With presidential approval now secured and the procurement process officially underway, the NSC is under immense pressure to deliver on a binding commitment reinforced by recently signed ministerial performance bonds.
These bonds are no longer ceremonial; progress is monitored quarterly, with agency budgets directly linked to concrete results, including moving from the historic 21-day clearance cycle down to a 48-hour target.
The ICTN is, in theory, a masterclass in transparency, serving as a digital fingerprint for every container from the Port of loading to the point of discharge.
For this vision to truly reach the shore, it must be the data engine fueling the National Single Window (NSW).
Since Phase One of that project launched on March 27, 2026, the mandate has been clear: move Nigeria toward a global-standard clearance cycle.
The ICTN provides the pre-arrival intelligence that allows the system to process cargo before the ship even berths. This “pre-arrival intelligence” turns the tide on security by flagging high-risk shipments at their Port of origin, neutralizing “cargo concealment” and ensuring that substandard products do not flood local markets.
The goal is to move from “maritime blindness” to a proactive shield that protects both the economy and the borders. Central to this transformation is the creation of the “Green Lane,” an elite operational tier for Nigeria’s most trusted traders.
By marrying the ICTN with the Authorised Economic Operator (AEO) program which fully replaced the old Fast Track scheme on February 1, 2026, the government has created a fast track corridor that rewards transparency with speed.
For Green Lane participants, physical inspections are waived at the point of import, allowing cargo to move straight from the quay to the warehouse in as little as 41 hours. This privilege is earned through rigorous validation by the AEO Helpdesk, ensuring that only firms with a clean security record and financial solvency can bypass the bottlenecks.
This system proves that security and efficiency are not mutually exclusive; by allowing trusted cargo to fly through, it frees up the Nigeria Customs Service to focus 100% of their physical resources on the “Red Lane” where the ICTN has flagged unverified shipments.
Nigeria’s digital upgrade has sent ripples through the Lomé-Cotonou-Tema corridor, intensifying the regional “Port War.” Historically, neighbouring Ports flourished by handling cargo diverted away from Nigeria’s manual systems.
As Nigeria finally leverages its weight, analysts project that neighbours could lose up to 25% of their traffic.

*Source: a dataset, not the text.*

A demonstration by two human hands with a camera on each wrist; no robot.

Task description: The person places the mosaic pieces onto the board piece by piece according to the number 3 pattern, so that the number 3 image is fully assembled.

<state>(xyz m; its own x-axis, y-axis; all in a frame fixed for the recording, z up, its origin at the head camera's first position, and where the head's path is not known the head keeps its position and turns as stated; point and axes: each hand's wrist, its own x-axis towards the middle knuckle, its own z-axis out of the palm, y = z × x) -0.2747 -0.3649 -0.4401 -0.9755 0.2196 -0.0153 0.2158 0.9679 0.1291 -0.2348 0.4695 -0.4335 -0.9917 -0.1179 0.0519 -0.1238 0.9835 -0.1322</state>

This shift is not just happening at the coast; the ICTN and NSW are transforming the hinterland through Inland Dry Ports (IDPs) like Funtua and Dala.
By digitizing the “umbilical cord” between the sea and the interior, cargo can now be tracked and cleared at dry Ports as if they were seaside terminals, supported by a paperless Enterprise Content Management platform.
The light is now on the shore. If the 2026 targets are met and the government ensures this system remains a “security and efficiency project” rather than a “revenue grab,” Nigeria will finally reclaim its economic sovereignty and its natural status as the maritime hub of Africa, South of the Sahara.
Chief Ibrahim Nasiru, a former General Manager, Corporate and strategic communications, NPA, writes from Abuja.